Caren Easterling knew she was doing her job when an acquaintance walked into an empty grocery store she'd helped design in Southlake, Texas, and pronounced it “really unimpressive.” As an architect for Central Market, a high-end division of Texas chain H-E-B Grocery Co., Easterling strives to keep store architecture simple, an unobtrusive backdrop for the food on sale.
“The architecture becomes the choreographer,” explains H-E-B director of design Gwen Newland, who has a B.Arch. from Texas Tech University and has been with the company for nine years. “You're leading a customer through an experience. The focus is really on the product.” At Central Market, which has a “directed flow” layout instead of conventional aisles, it's up to the architects to draw customers from broccoli to breakfast cereal to baked goods, giving them a “tremendous visual impact” around every corner, Newland says.

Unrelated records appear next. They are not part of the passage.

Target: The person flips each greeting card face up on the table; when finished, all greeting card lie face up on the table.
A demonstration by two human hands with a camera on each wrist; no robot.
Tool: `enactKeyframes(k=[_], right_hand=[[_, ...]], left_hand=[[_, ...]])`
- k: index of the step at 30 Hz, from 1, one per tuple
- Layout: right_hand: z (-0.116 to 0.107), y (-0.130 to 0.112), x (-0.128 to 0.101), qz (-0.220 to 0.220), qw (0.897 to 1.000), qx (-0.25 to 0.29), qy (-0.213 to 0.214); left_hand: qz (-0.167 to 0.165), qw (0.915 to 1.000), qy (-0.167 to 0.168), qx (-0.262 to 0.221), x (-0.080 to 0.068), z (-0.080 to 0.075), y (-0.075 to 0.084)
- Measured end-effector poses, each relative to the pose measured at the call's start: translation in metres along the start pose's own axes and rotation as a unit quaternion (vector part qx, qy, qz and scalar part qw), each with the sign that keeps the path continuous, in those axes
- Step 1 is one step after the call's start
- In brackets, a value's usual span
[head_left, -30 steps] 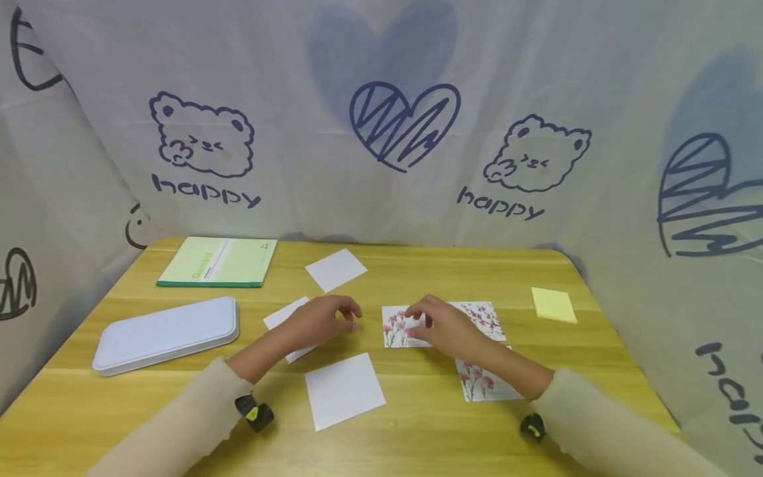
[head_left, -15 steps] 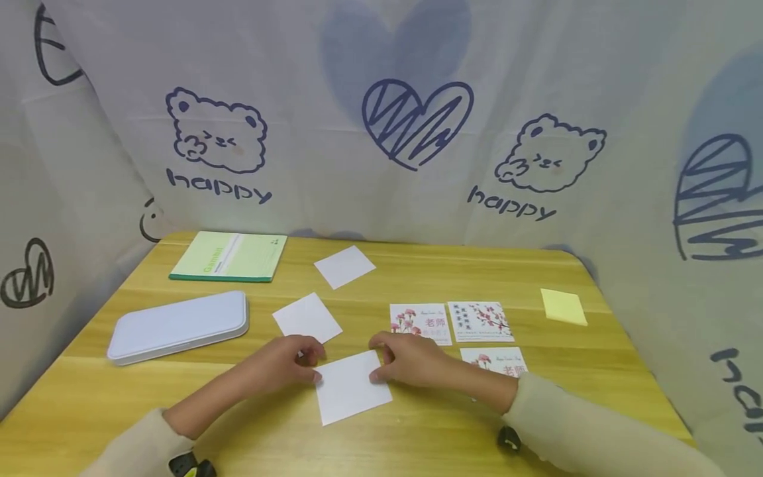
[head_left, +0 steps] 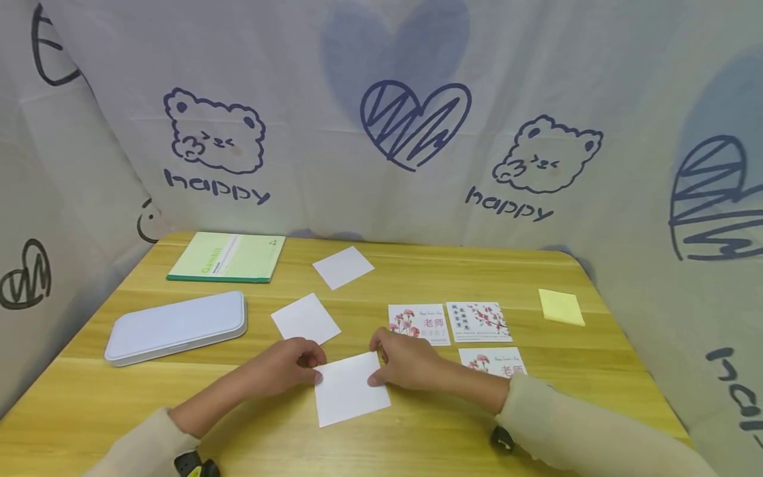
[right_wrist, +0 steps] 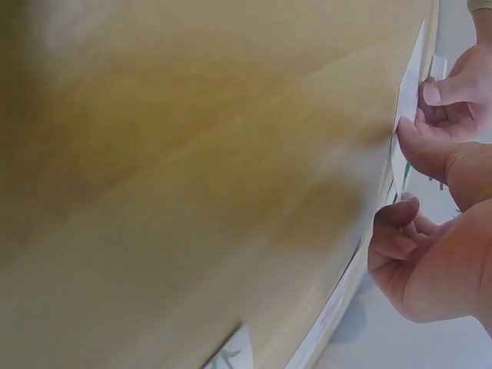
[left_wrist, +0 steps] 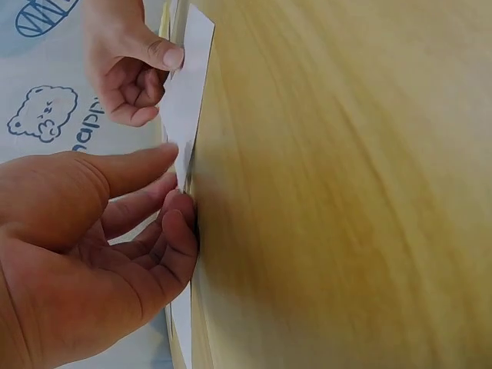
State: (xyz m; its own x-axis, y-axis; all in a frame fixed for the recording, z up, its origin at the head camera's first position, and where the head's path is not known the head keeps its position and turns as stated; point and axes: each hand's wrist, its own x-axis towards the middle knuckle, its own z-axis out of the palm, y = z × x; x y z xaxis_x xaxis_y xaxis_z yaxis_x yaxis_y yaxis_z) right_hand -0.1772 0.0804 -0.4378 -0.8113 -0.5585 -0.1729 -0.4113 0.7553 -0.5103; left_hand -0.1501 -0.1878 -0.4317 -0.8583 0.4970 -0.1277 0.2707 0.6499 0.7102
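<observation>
A blank white card (head_left: 353, 392) lies near the front middle of the table in the head view. At its upper left corner, my left hand (head_left: 285, 366) pinches the edge with thumb and fingers. My right hand (head_left: 410, 361) grips the upper right corner, thumb on the card's face and fingers behind it. Seen from the left wrist, the card (left_wrist: 192, 92) runs edge-on between the two hands. Just beyond my left hand is a second blank card (head_left: 306, 318). A flower-printed card (head_left: 426, 324) lies beyond my right hand, partly covered by it.
Further back is another blank card (head_left: 343, 267). A blossom card (head_left: 479, 322) and a partly covered carnation card (head_left: 491, 361) lie to the right, with a yellow sticky-note pad (head_left: 561, 307) beyond. A white case (head_left: 175, 328) and a green notebook (head_left: 228, 257) are left.
Both hands have come to the front blank card: the right from the printed cards, the left from the blank card behind. Over the last half second they have barely moved.
</observation>
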Motion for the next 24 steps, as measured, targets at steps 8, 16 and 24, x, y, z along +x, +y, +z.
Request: enactKeyframes(k=[8, 16, 24], right_hand=[[-0.005, 0.0, -0.006, -0.008, 0.999, -0.001, 0.038], [-0.033, 0.006, -0.018, -0.024, 0.986, 0.139, 0.093], [-0.05, 0.028, -0.03, -0.036, 0.961, 0.246, 0.122]], left_hand=[[0.012, 0.9989, 0.003, -0.044, 0.003, -0.004, -0.002], [-0.003, 0.9841, 0.015, -0.177, 0.011, -0.017, 0.008], [0.033, 0.9853, 0.019, -0.167, 0.028, -0.023, 0.028]])
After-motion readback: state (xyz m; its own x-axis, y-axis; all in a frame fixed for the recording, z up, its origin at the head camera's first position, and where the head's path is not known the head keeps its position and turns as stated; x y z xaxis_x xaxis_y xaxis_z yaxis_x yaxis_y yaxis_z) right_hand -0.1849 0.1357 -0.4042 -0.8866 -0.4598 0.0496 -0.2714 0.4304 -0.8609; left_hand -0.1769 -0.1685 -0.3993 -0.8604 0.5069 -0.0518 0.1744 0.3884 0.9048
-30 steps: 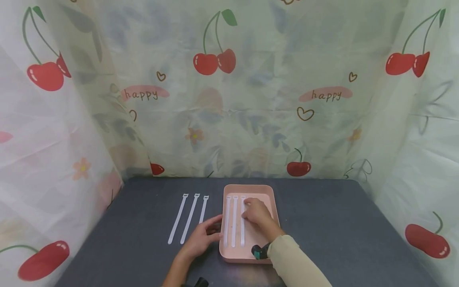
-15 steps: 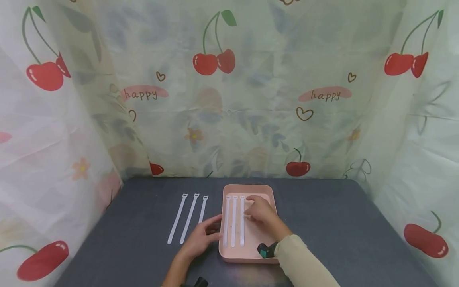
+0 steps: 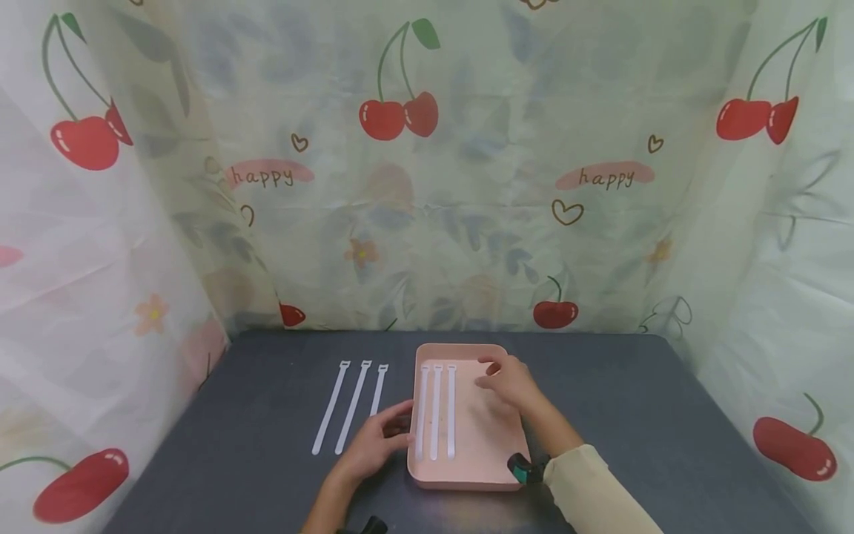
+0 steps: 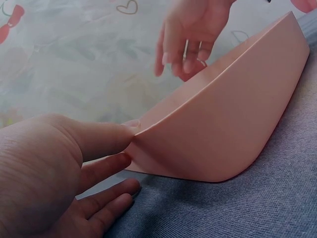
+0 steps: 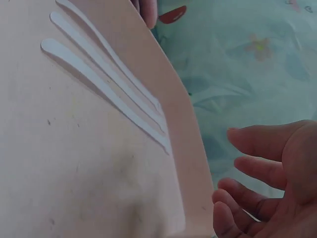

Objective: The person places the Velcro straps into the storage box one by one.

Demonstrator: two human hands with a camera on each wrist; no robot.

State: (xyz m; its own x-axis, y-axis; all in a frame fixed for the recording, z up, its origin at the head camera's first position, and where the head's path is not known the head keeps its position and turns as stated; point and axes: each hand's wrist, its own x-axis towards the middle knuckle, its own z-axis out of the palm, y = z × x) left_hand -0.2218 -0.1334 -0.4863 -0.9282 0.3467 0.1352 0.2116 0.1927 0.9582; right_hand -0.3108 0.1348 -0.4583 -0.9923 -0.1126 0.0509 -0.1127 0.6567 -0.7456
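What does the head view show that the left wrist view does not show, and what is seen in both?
Only the head view shows three white straps on the dark table and three straps inside the tray. Only the left wrist view shows closely the left hand touching the tray's outer corner. Both show the pink tray and the right hand, empty, above it.

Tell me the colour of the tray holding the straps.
Pale pink tray, seen best in the head view.

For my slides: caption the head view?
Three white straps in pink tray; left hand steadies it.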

Central Market launched in 1994, three years after H-E-B tested the waters with its first nontraditional grocery store, the Marketplace in San Antonio. Whereas major retail stores are usually planned by large committees, the initial Central Market concept arose from discussions among a small group of people eager to take grocery merchandising in a new direction.
The team did research and found that the majority of people buy food based on impulse. According to Bill Triplett, H-E-B's director of planning and design, “They have lists, but buy a lot more off the list than on.” Which is why directed flow makes good business sense: “You get to travel by everything and see things you wouldn't otherwise, and you buy more.”
The traditional layout was by no means intuitive, Triplett says: “We've done focus groups, and 10 different people will draw 10 different paths.” That model took hold because it allowed stores to move products on and off the shelves cheaply and quickly. “It's a logistics model and that's it,” he says.
Central Market, then, relieves shoppers of the burden of store navigation and turns the grocery-store errand into an experience. (Not necessarily what you want if you've rushed in for a gallon of milk—but the stores do have shortcuts that regular customers can learn, Newland says.) Each of the eight stores, which average about 70,000 square feet, has three principal sections: produce, seafood, and meat; groceries; and prepared foods, with a bakery, cheese department, deli, coffee bar, and, in some stores, a café.
Architectural contrast, while not competing with the food on display, is crucial for differentiating the sections and creating visual surprise. The produce, seafood, and meat section has the feel of a wholesale market, with concrete walls that are often unpainted, relatively low ceilings (12 feet to 16 feet), and simple lighting. From here, customers step into the beer and wine department, which suddenly and dramatically opens up: The ceilings soar to 25 feet, clerestories around the perimeter let in daylight, and the atmosphere is “like a giant hall,” Newland says.
Newland regards her team essentially as problem-solvers. “That's your program,” says Newland. “What I love about this job is you're able to help solve problems. That's what architects do.”